> EXTRACTED MATERIAL
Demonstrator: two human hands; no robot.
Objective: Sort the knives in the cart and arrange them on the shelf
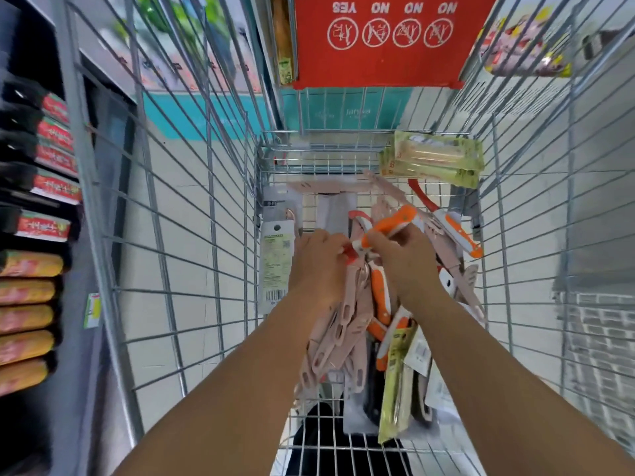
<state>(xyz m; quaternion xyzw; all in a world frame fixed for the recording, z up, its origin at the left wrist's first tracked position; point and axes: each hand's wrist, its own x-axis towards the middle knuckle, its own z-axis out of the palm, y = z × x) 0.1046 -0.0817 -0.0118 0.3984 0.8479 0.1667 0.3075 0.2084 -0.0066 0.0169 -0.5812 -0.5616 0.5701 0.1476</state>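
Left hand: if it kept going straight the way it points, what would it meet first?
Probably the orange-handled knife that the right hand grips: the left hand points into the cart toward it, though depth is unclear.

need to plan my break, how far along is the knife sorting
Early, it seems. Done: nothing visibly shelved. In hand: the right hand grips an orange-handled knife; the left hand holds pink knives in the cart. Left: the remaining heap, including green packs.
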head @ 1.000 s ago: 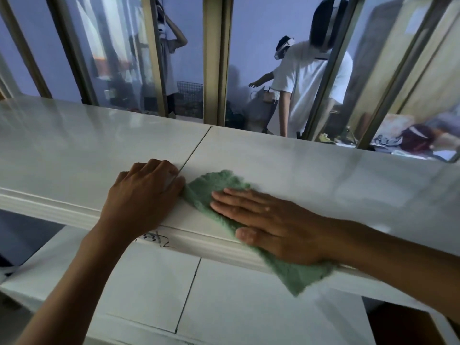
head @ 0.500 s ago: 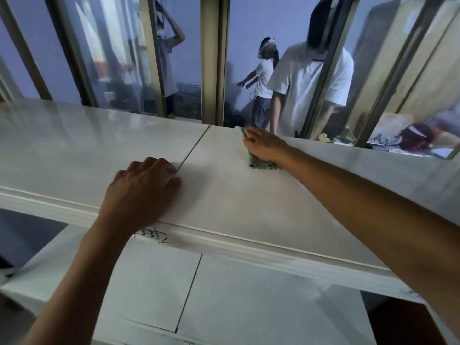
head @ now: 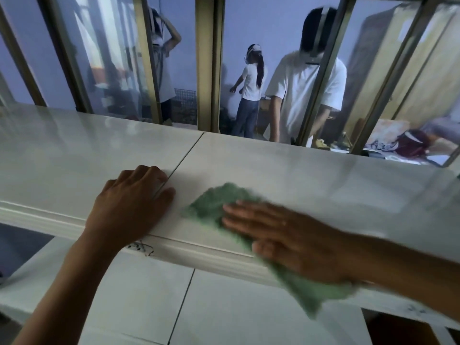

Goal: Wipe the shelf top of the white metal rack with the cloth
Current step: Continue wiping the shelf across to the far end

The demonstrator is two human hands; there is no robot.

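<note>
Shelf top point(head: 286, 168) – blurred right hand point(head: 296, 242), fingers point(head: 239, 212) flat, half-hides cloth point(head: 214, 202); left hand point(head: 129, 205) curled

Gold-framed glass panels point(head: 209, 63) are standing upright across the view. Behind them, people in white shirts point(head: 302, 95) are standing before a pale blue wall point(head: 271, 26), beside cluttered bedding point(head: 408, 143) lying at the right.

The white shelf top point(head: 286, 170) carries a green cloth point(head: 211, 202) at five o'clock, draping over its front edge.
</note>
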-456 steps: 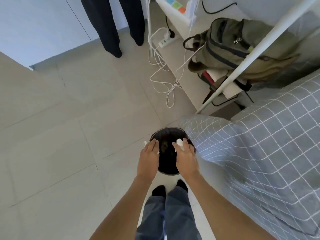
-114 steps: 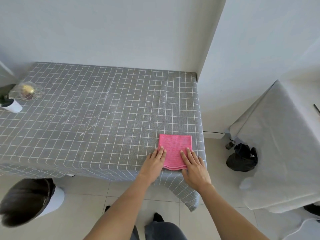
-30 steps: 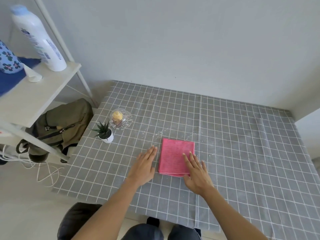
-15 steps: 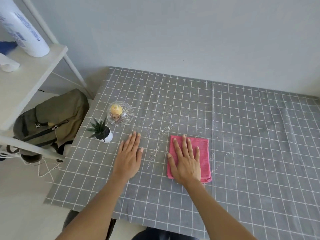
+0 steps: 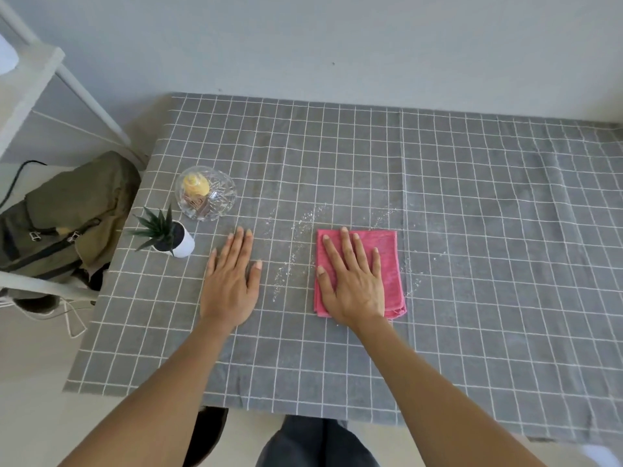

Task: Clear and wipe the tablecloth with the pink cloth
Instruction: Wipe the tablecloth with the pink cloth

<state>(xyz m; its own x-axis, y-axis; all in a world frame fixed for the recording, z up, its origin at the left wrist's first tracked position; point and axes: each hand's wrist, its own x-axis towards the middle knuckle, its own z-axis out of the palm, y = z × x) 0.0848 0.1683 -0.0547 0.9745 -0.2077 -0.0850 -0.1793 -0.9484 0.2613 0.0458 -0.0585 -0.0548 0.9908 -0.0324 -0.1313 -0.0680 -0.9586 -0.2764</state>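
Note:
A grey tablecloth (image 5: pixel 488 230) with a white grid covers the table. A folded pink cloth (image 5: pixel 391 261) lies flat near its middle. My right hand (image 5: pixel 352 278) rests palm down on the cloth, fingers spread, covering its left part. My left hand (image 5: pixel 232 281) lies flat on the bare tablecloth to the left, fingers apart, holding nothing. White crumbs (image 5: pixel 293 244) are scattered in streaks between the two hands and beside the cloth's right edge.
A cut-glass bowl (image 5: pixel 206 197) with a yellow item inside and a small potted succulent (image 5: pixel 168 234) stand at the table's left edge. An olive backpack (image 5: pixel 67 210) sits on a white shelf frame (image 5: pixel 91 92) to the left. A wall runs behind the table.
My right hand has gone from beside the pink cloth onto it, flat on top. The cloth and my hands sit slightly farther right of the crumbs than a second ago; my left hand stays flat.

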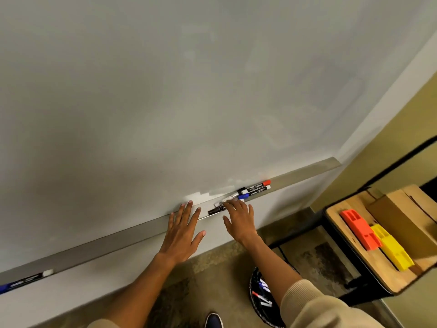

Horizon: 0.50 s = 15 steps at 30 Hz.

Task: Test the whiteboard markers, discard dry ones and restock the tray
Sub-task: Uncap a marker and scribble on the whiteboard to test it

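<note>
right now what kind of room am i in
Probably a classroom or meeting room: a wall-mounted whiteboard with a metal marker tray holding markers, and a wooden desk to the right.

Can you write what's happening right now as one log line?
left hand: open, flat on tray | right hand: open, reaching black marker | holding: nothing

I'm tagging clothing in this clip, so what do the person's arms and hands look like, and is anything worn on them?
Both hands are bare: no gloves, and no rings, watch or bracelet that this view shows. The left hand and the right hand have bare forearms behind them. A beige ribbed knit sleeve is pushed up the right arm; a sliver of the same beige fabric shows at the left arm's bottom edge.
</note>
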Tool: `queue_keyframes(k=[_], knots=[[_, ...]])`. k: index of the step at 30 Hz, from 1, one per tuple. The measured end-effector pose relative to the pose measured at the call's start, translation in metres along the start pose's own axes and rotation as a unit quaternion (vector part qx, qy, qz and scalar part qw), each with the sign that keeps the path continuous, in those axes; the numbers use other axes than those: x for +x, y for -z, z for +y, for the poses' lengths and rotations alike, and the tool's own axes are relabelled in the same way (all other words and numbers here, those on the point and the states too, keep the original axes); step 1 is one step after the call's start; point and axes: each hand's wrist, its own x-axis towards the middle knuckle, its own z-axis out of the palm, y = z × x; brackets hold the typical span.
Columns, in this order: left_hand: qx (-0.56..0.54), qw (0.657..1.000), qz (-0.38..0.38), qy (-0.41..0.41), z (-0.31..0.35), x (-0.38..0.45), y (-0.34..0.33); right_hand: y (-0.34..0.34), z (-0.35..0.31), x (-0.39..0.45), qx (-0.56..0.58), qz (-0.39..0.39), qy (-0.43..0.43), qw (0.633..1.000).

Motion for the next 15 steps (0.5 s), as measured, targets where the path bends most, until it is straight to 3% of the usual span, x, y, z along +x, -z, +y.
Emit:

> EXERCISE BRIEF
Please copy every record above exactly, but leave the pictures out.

> RESPONSE
Demonstrator: two human hands; no robot.
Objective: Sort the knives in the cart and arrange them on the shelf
<state>(xyz m; quaternion xyzw; all in a world frame fixed for the recording, z up, its origin at the left wrist's first tracked position; point and axes: each hand's wrist, its own x-axis towards the middle knuckle, its own z-axis out of the palm, y = z × x) 0.1046 -0.0817 -0.0118 0.3984 0.8479 0.1667 0.3075 0.2084 -0.0066 0.0169 -0.5812 -0.5616 0.5701 0.1476</state>
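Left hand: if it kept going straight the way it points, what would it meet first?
Probably the orange-handled knife that the right hand grips: the left hand points into the cart toward it, though depth is unclear.

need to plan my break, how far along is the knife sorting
Early, it seems. Done: nothing visibly shelved. In hand: the right hand grips an orange-handled knife; the left hand holds pink knives in the cart. Left: the remaining heap, including green packs.
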head @ 1.000 s ago: 
head @ 0.500 s ago: 
head @ now: 

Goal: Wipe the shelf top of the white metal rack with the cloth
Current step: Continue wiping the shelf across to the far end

The demonstrator is two human hands; there is no robot.

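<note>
Shelf top point(head: 286, 168) – blurred right hand point(head: 296, 242), fingers point(head: 239, 212) flat, half-hides cloth point(head: 214, 202); left hand point(head: 129, 205) curled

Gold-framed glass panels point(head: 209, 63) are standing upright across the view. Behind them, people in white shirts point(head: 302, 95) are standing before a pale blue wall point(head: 271, 26), beside cluttered bedding point(head: 408, 143) lying at the right.

The white shelf top point(head: 286, 170) carries a green cloth point(head: 211, 202) at five o'clock, draping over its front edge.
</note>
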-456 steps: 
-114 steps: 
-30 steps: 
-15 steps: 
+0 steps: 

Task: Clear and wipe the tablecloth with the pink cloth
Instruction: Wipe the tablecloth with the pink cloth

<state>(xyz m; its own x-axis, y-axis; all in a world frame fixed for the recording, z up, its origin at the left wrist's first tracked position; point and axes: each hand's wrist, its own x-axis towards the middle knuckle, its own z-axis out of the palm, y = z × x) 0.0848 0.1683 -0.0547 0.9745 -0.2077 -0.0850 -0.1793 -0.9484 0.2613 0.0458 -0.0585 -0.0548 0.9908 -0.0324 -0.1313 -0.0680 -0.9586 -0.2764</state>
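Note:
A grey tablecloth (image 5: pixel 488 230) with a white grid covers the table. A folded pink cloth (image 5: pixel 391 261) lies flat near its middle. My right hand (image 5: pixel 352 278) rests palm down on the cloth, fingers spread, covering its left part. My left hand (image 5: pixel 232 281) lies flat on the bare tablecloth to the left, fingers apart, holding nothing. White crumbs (image 5: pixel 293 244) are scattered in streaks between the two hands and beside the cloth's right edge.
A cut-glass bowl (image 5: pixel 206 197) with a yellow item inside and a small potted succulent (image 5: pixel 168 234) stand at the table's left edge. An olive backpack (image 5: pixel 67 210) sits on a white shelf frame (image 5: pixel 91 92) to the left. A wall runs behind the table.
My right hand has gone from beside the pink cloth onto it, flat on top. The cloth and my hands sit slightly farther right of the crumbs than a second ago; my left hand stays flat.
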

Horizon: 0.50 s = 15 steps at 30 Hz.

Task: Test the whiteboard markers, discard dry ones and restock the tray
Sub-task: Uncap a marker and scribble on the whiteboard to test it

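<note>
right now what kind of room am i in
Probably a classroom or meeting room: a wall-mounted whiteboard with a metal marker tray holding markers, and a wooden desk to the right.

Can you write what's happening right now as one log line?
left hand: open, flat on tray | right hand: open, reaching black marker | holding: nothing

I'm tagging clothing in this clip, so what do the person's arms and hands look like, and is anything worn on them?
Both hands are bare: no gloves, and no rings, watch or bracelet that this view shows. The left hand and the right hand have bare forearms behind them. A beige ribbed knit sleeve is pushed up the right arm; a sliver of the same beige fabric shows at the left arm's bottom edge.
</note>
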Tool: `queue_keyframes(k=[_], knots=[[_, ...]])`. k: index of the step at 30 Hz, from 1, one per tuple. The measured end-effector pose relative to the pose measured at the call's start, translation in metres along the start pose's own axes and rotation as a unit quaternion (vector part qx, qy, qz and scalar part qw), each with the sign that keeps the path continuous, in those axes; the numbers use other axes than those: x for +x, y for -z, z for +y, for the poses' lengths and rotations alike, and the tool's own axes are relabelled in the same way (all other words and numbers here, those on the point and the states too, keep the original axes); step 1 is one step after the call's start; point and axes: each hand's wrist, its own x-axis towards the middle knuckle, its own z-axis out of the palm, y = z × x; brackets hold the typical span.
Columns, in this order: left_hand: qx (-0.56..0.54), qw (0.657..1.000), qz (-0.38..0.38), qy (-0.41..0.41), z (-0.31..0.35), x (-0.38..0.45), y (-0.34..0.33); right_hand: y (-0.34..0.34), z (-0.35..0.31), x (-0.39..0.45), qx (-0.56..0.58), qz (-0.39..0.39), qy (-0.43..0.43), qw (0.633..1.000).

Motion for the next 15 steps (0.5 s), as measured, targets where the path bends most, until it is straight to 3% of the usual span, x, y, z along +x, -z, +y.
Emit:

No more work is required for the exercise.